Article ID: | iaor20121312 |
Volume: | 63 |
Issue: | 2 |
Start Page Number: | 365 |
End Page Number: | 377 |
Publication Date: | Jan 2012 |
Journal: | Computers and Mathematics with Applications |
Authors: | Yang Guangwen, Zheng Weimin, Yuan Yulai, Wu Yongwei, Wang Qiuping |
Keywords: | quality & reliability, networks, computers: information, statistics: empirical |
The growing complexity and size of High Performance Computing systems (HPCs) lead to frequent job failures, which may cause significant performance degradation. In order to provide high performance and reliable computing services, an in‐depth understanding of the characteristics of HPC job failures is essential. In this paper, we present an empirical study on job failures of 10 public workload data sets collected from 8 large‐scale HPCs all over the world. Multiple analysis methods are applied to provide a comprehensive and in‐depth understanding of job failures.

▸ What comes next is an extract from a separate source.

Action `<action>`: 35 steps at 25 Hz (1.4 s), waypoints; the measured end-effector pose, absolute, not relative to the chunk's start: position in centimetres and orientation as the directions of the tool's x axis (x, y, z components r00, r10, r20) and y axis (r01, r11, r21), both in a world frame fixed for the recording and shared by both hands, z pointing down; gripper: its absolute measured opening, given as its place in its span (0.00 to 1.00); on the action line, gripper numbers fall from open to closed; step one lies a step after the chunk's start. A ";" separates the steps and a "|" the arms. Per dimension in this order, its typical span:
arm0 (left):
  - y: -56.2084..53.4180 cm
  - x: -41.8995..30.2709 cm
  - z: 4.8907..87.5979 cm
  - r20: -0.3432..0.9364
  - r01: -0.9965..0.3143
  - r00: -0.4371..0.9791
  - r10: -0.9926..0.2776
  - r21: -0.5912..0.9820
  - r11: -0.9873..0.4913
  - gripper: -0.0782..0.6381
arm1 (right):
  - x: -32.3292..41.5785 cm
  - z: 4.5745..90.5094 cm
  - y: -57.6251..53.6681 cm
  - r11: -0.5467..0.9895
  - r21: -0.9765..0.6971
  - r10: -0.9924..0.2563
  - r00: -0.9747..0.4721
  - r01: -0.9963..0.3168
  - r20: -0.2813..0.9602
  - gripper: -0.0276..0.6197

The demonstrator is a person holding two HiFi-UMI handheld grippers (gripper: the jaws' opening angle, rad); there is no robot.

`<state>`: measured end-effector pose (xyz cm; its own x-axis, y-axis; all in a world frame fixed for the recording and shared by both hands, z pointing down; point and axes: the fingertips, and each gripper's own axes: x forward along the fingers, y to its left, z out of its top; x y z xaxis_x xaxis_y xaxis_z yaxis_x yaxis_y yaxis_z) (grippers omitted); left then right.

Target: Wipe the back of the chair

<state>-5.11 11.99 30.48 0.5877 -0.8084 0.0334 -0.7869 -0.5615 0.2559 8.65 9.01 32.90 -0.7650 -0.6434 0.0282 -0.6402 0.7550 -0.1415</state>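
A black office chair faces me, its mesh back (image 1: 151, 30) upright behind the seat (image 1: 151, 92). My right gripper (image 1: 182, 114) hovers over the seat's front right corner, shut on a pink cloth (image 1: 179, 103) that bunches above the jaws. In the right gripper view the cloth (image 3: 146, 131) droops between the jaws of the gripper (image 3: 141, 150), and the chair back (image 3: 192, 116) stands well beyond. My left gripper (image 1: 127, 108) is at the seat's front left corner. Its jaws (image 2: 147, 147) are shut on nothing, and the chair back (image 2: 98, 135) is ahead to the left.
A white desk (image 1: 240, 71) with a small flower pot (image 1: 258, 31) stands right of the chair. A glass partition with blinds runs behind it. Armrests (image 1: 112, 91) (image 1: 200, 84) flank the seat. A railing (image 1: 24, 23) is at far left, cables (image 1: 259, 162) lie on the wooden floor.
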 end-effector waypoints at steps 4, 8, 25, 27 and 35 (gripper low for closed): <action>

In order to facilitate design, testing and management of HPCs, we study properties of job failures from the following four aspects: proportion in workload and resource consumption, submission inter‐arrival time, locality, and runtime. Our analysis results show that job failure rates are significant in most HPCs, and on average, a failed job often consumes more computational resources than a successful job. We also observe that the submission inter‐arrival time of failed jobs is better fit by Generalized Pareto and Lognormal distributions, and the probability of failed job submission follows a ‘V’ shape: decreasing during the first 100 seconds right after the submission of the last failed job and increasing afterward. The majority of job failures come from a small number of users and applications, and furthermore these users are the primary factor related to job failures compared with these applications. We find evidence that failed jobs’